Un equipo de la Universidad de Flinders determinó que los placodermos, peces acorazados que habitaron los arrecifes del actual norte de Australia Occidental, desarrollaron 2 mecanismos distintos para aplastar o perforar a sus presas hace 385 millones de años.
Los investigadores del estudio publicado en Scientific Reports llegaron a esa conclusión mediante simulaciones informáticas y modelos tridimensionales de mandíbulas fósiles.
El análisis abarcó 8 especies de estos vertebrados tempranos, que vivieron en un ecosistema marino del Devónico, período conocido como la “era de los peces”, según el artículo divulgado en Phys.org.
Las primeras mandíbulas combinaron distintas formas según la dieta

Los placodermos fueron los primeros vertebrados que desarrollaron mandíbulas y dientes, hace más de 400 millones de años. Sin embargo, sus piezas bucales eran diferentes de las de animales actuales: no poseían un único hueso mandibular, sino placas óseas pares sostenidas por cartílago.
La doctora Alice Clement, becaria del programa ARC Future Fellow, señaló que estos animales “experimentaron con una extraordinaria variedad de formas de mandíbula y partes masticatorias durante la evolución temprana de los vertebrados”.
Para la investigadora, esa diversidad permite estudiar la especialización de las primeras estructuras bucales. El trabajo buscó establecer cómo se relacionaban la forma del cráneo, el tipo de alimentación y el tamaño relativo de depredadores y presas.

La hipótesis inicial partía de una observación habitual que Clement explicó: “Sabemos que los animales que se alimentan de alimentos duros suelen desarrollar mandíbulas más fuertes y superficies de trituración más anchas y planas, pero eso no es exactamente lo que encontramos en este análisis”.
Los modelos digitales compararon distintas especies
El doctor Rex Mitchell, primer autor de la investigación, y sus colegas aplicaron un análisis de elementos finitos a modelos digitales de huesos mandibulares fósiles. Esta técnica permite calcular cómo una estructura soporta fuerzas en diferentes puntos; en este caso, sirvió para recrear la presión de una mordida.
Después, el equipo comparó la resistencia obtenida en las simulaciones con la complejidad de la superficie con la que mordía cada especie. Las placas podían adoptar desde formas planas, apropiadas para aplastar, hasta bordes cortantes con salientes parecidos a dientes.

El estudio halló que los placodermos más pequeños y los más grandes tenían las estructuras bucales más resistentes entre las especies revisadas. La coincidencia, sin embargo, no implicaba que procesaran el alimento de la misma manera.
Austin Fitzpatrick, estudiante de doctorado y coautor, resumió el resultado: “Tanto los animales más pequeños como los más grandes habían desarrollado mandíbulas fuertes, pero habían resuelto el problema de procesar alimentos más duros de maneras completamente diferentes”.
El tamaño de las presas condicionó la forma de morder
Las especies de menor tamaño podían tragar organismos acorazados pequeños y aplastarlos entre placas masticatorias amplias, planas y con pocos relieves. Ese sistema les permitía pulverizar la presa completa antes de ingerirla.

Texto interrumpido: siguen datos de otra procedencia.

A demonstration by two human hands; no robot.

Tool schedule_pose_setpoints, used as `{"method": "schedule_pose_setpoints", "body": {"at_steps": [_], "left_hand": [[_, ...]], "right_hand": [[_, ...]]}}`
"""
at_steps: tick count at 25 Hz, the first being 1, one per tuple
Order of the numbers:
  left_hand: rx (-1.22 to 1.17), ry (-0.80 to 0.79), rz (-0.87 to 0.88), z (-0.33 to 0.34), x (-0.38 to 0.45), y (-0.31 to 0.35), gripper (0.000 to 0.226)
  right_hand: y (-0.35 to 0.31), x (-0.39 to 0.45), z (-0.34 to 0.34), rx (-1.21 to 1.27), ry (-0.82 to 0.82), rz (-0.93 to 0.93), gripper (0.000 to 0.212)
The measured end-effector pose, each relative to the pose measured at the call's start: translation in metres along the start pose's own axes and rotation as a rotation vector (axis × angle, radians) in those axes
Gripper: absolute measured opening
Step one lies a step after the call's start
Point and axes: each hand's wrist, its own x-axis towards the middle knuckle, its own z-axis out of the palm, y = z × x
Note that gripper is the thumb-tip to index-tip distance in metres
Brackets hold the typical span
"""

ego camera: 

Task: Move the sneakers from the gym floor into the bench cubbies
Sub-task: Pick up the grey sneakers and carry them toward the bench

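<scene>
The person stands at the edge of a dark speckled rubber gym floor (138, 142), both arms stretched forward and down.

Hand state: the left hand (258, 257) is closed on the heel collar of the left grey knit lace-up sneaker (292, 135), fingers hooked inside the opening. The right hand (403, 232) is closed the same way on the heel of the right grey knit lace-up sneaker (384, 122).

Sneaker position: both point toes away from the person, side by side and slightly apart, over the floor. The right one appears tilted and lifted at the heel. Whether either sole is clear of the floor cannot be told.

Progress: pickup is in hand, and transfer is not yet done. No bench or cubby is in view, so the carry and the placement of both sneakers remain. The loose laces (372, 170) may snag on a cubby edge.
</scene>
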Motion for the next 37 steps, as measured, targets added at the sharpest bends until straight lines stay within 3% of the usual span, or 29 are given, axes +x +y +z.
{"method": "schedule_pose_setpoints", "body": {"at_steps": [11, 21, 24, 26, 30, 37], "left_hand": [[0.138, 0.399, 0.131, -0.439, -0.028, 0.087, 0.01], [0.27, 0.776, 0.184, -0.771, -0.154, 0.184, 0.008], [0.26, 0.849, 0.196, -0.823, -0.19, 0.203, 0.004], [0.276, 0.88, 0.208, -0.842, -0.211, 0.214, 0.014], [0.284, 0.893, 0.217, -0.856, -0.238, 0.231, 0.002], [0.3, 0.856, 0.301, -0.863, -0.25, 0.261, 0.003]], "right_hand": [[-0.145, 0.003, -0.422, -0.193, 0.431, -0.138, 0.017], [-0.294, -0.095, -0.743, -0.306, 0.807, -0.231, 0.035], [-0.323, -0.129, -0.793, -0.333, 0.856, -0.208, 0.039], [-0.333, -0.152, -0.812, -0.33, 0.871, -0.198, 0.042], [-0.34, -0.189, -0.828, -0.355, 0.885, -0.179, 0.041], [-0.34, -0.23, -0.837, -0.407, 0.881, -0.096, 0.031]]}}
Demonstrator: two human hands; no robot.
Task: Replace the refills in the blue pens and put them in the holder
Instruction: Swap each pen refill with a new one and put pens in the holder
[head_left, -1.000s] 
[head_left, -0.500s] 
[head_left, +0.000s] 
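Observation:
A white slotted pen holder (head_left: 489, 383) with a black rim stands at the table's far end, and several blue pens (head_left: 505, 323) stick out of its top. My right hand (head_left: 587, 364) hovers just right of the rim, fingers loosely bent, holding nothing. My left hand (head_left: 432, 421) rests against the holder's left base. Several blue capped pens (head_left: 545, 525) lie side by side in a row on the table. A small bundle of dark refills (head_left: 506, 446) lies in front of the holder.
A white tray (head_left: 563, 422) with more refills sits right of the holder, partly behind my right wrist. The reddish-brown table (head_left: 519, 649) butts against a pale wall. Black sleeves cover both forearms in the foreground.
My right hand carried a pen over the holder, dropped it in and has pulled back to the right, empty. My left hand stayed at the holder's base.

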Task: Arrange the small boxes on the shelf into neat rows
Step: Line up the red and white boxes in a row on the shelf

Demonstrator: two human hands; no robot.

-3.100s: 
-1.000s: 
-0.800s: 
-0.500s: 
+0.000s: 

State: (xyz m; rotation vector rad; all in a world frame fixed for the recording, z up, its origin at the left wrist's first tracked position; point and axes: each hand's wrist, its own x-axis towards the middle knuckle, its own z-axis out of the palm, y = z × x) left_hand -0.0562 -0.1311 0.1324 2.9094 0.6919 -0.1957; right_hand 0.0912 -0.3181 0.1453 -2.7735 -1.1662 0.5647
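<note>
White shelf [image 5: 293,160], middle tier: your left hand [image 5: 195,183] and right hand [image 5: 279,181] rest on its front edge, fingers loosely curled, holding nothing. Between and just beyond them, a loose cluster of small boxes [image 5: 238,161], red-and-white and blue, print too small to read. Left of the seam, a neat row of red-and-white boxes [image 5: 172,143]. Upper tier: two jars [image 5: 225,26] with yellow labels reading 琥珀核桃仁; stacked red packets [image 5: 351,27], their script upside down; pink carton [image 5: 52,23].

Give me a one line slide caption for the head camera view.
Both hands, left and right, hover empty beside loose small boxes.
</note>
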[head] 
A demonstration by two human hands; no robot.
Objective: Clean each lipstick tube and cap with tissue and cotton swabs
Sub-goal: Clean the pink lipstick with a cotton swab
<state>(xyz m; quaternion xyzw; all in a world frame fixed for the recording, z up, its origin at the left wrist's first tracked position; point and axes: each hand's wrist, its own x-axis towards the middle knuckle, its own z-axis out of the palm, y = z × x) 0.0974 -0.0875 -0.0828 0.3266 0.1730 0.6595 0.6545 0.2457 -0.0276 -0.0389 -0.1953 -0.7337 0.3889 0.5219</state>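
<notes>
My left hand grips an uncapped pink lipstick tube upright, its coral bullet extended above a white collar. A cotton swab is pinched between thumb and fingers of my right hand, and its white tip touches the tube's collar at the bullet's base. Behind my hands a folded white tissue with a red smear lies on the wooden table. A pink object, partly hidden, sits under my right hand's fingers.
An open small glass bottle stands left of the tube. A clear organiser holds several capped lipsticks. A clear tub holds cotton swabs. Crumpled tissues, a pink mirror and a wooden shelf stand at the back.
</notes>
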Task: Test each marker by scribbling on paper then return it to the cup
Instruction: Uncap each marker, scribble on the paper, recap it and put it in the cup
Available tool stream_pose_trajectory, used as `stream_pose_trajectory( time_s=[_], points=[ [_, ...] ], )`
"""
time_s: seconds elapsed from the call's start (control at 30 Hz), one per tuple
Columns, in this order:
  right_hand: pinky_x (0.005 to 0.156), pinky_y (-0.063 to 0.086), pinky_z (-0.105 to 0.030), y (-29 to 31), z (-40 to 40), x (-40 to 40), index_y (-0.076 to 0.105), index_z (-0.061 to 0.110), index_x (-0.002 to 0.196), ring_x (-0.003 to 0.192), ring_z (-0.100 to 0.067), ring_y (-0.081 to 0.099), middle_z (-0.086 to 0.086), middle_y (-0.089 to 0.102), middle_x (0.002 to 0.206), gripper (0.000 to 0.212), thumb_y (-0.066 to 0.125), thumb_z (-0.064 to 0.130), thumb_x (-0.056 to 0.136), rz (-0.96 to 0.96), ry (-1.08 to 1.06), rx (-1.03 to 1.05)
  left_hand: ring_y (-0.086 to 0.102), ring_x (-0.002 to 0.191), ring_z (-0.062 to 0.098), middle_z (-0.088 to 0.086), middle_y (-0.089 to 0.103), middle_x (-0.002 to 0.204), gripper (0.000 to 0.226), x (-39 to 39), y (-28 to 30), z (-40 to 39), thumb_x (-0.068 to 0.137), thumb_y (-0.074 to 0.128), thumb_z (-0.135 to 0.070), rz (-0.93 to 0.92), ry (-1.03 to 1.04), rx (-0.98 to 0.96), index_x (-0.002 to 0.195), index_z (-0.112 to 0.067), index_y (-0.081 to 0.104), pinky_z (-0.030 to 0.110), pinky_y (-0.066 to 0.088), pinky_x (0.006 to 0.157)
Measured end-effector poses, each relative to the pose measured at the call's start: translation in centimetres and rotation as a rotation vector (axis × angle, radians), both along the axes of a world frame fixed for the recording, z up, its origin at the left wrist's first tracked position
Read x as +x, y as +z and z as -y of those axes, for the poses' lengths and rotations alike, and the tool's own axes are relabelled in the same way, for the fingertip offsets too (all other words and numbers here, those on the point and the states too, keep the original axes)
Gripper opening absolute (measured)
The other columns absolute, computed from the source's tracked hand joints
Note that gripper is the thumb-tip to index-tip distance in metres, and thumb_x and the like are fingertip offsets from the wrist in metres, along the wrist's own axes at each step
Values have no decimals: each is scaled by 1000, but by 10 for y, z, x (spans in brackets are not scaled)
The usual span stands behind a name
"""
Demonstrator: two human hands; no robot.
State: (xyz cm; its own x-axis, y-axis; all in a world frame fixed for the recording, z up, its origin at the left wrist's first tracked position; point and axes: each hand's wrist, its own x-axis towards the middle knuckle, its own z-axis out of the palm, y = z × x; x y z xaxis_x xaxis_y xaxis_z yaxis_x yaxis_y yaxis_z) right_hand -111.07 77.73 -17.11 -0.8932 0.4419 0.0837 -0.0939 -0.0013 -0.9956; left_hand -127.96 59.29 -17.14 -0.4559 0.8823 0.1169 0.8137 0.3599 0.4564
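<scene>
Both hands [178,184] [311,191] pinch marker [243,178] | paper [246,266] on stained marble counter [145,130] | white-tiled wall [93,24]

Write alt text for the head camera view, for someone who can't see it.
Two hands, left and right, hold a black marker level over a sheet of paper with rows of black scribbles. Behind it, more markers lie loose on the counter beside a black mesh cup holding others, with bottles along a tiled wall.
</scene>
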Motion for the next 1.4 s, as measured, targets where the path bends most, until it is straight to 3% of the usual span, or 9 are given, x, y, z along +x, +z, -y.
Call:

En cambio, los peces más grandes se enfrentaban a animales con caparazones que no podían engullir de una sola vez y, por ese motivo, requerían fragmentarlos previamente. Sus mandíbulas presentaban superficies elevadas, complejas y provistas de estructuras semejantes a dientes.
La especie de mayor tamaño incluida en la investigación tenía piezas dentales alineadas sobre una cresta ósea. El estudio las compara con cabezas de armas medievales perforantes, como martillos de guerra y hachas de asta, por su capacidad para atravesar una cubierta resistente antes de romperla.
Los autores proponen que esta diferencia está vinculada con la proporción entre el cuerpo del depredador y el de su presa. Las piezas bucales de los antiguos vertebrados más grandes habrían perforado la armadura y dividido el alimento en fragmentos ingeribles, mientras que las especies pequeñas aplicaban presión sobre organismos que podían caber enteros en su boca.
Los fósiles de Gogo aportan datos sobre la evolución humana

Los especímenes proceden de la Formación Gogo, en Australia Occidental, un yacimiento que conserva restos de antiguos ambientes marinos. El profesor emérito John Long, también coautor, trabaja en ese lugar desde hace 40 años y halló parte de los fósiles utilizados en el análisis.
La formación ha sido investigada durante décadas e incluye colaboraciones con las comunidades locales Gooniyandi y Gogo. Sus restos permiten reconstruir las relaciones ecológicas de un arrecife que existió durante el Devónico.
Desde 2013, los ejemplares prehistóricos se vinculan de forma directa con la línea evolutiva que conecta a los peces con los humanos. Long sostuvo que “comprender los placodermos es fundamental para desvelar los orígenes del plan corporal humano”.